Not only could emerging coal miners ensure Eskom’s coal requirements are met in the short to medium term but could also supply coal for other domestic industries. Junior miners can exploit small deposits all over the country that larger coal mining companies would not consider suitable due to their high operating overheads.
Yet it has become evident that junior mining companies in South Africa are struggling to get their projects off the ground. The lack of technical expertise and financial backing result in parting with shares or selling off hard-worked production.
Kuyasa Mining CEO Ayanda Bam, one of the presenters at the JCMV IX conference, highlights this frustration, explaining that because many junior miners could not obtain funding to start coal projects, they sold their long-awaited mining licenses.
Added to this mix is the challenge of limited access to rail and infrastructure to export thermal coal. Discussions are under way between the Richards Bay Coal Terminal (RBCT), Transnet and RBT-Grindrod regarding future port developments for emerging black junior coal miners. An inland coal hub could enable junior miners to consolidate their volume in a cooperative fashion to enable those with low production to access export markets and exploit economies of scale as a collective.
What other uncontrollable challenges face the intrepid junior miner?

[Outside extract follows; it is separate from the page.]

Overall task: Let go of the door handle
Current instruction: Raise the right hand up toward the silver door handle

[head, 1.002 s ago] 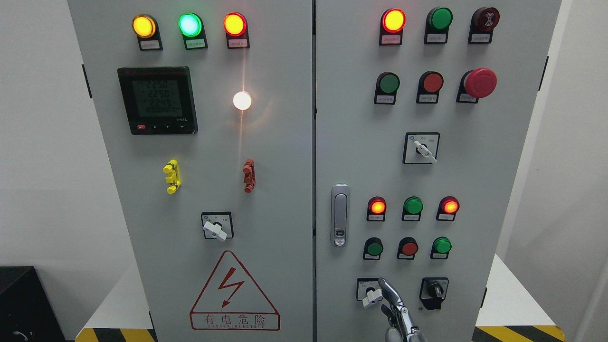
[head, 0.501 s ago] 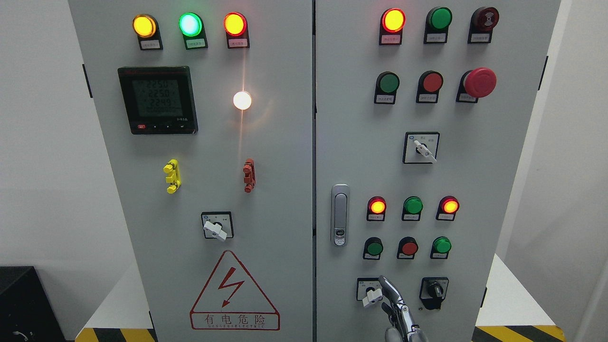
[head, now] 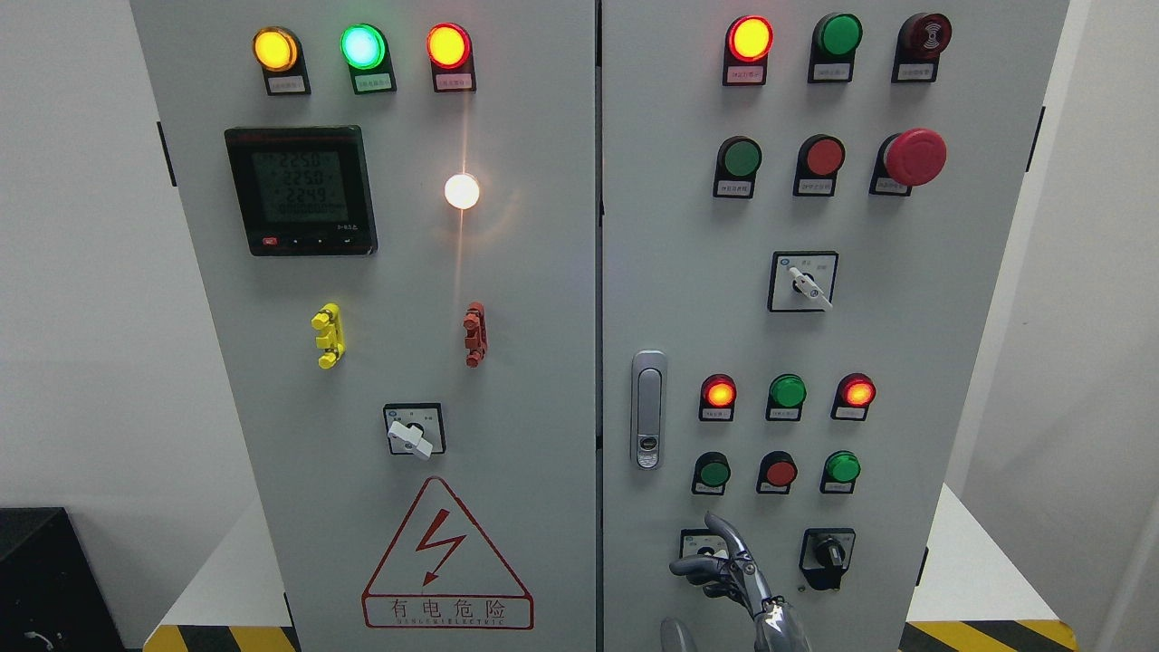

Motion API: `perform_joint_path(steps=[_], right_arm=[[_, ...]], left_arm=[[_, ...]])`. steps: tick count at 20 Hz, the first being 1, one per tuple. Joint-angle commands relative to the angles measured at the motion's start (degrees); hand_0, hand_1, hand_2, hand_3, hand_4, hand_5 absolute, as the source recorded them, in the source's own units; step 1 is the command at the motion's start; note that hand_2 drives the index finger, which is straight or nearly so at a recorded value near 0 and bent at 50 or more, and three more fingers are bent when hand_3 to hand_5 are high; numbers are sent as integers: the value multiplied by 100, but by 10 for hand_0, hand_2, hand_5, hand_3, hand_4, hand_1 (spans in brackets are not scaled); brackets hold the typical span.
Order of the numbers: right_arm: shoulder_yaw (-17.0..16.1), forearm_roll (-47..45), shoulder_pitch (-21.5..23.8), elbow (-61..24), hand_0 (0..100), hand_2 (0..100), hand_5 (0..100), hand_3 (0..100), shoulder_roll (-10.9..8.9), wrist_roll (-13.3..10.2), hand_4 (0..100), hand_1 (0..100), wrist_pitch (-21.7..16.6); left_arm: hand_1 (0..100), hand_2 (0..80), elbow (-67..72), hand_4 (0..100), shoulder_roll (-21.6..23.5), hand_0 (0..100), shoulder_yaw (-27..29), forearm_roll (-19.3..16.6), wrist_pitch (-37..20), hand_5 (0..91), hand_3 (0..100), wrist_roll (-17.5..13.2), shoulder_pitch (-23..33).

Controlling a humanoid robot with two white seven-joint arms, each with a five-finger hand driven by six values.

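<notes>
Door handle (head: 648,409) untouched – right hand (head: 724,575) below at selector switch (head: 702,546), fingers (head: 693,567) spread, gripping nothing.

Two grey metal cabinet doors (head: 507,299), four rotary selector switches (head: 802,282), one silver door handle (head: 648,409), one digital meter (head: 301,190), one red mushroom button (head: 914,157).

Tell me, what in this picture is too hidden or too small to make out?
- White-levered selector switch, head view: the metal robot hand covers its lever.
- That hand's arm: cut off by the bottom edge.
- Small label plates under the round lamps: print too small.
- Black box, lower left: cut off.
</notes>
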Motion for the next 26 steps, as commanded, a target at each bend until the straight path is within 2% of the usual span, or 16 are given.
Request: perform_joint_path(steps=[1, 3, 8, 12, 18, 23, 26], right_arm=[[44, 1594, -335, 126, 347, 0, 1000, 946, 9, -70, 989, 296, 47], [35, 1860, -458, 196, 347, 0, 1000, 965, 9, -70, 1000, 294, 64], [53, 2211, -871, 389, 342, 0, 1000, 986, 9, -79, 1000, 285, 565], [44, 2932, -1047, 653, 341, 1, 1000, 999, 18, -263, 1000, 278, 583], [35, 3609, -1074, 847, 341, 11, 1000, 1000, 9, -316, 1000, 273, 574], [35, 4154, -1153, 1102, 341, 11, 1000, 1000, 0, -553, 1000, 267, 557], [44, 4445, -1188, 1180, 342, 11, 1000, 1000, 0, -571, 1000, 263, 557]], left_arm=[[556, 0, 167, 0, 0, 120, 0, -2, 1, 0, 0, 4, -149], [556, 0, 167, 0, 0, 120, 0, -2, 1, 0, 0, 4, -149], [556, 0, 167, 0, 0, 120, 0, 7, 1, 0, 0, 4, -149], [556, 0, 167, 0, 0, 120, 0, -2, 1, 0, 0, 4, -149], [556, 0, 167, 0, 0, 120, 0, -2, 1, 0, 0, 4, -149], [556, 0, 167, 0, 0, 120, 0, 7, 1, 0, 0, 4, -149], [556, 0, 167, 0, 0, 120, 0, -2, 1, 0, 0, 4, -149]])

There is general uncertainty around the implications of the Mineral and Petroleum Resources Development Act (MPRDA) Amendment Bill and its implications on domestic coal pricing. Will coal be declared a strategic mineral?
Is nuclear energy making a comeback? China certainly thinks so. According to the World Nuclear Association, mainland China has 20 nuclear power reactors in operation, 28 under construction, and more about to start construction. The nuclear option is now a certainty as a means to alleviate the country’s energy shortage, says Energy Minister Tina Joemat-Pettersson. She said electricity was a problem as “Eskom is the only company in the world that has to discourage people from buying its product”.
Eskom is already rationing electricity supplies to the mines and to big industrial users and relief is needed sooner rather than later. Does ‘sooner’ mean gas-powered power stations coming on line? Certainly capital costs are much lower and they could be built in two to three years compared with eight to ten for nuclear power stations says Janine Myburgh, president of the Cape Chamber of Commerce and Industry .
Will renewable energy play a significant role in the global market’s demand for coal?
According to the South African Coal Roadmap, the development of new mines is fundamental in ensuring existing coal-fired power stations remain in operation. It is therefore to be hoped that while some emerging black junior coal miners may disappear as a result of the tough economy and future uncertainty, many will survive and be the stronger for it.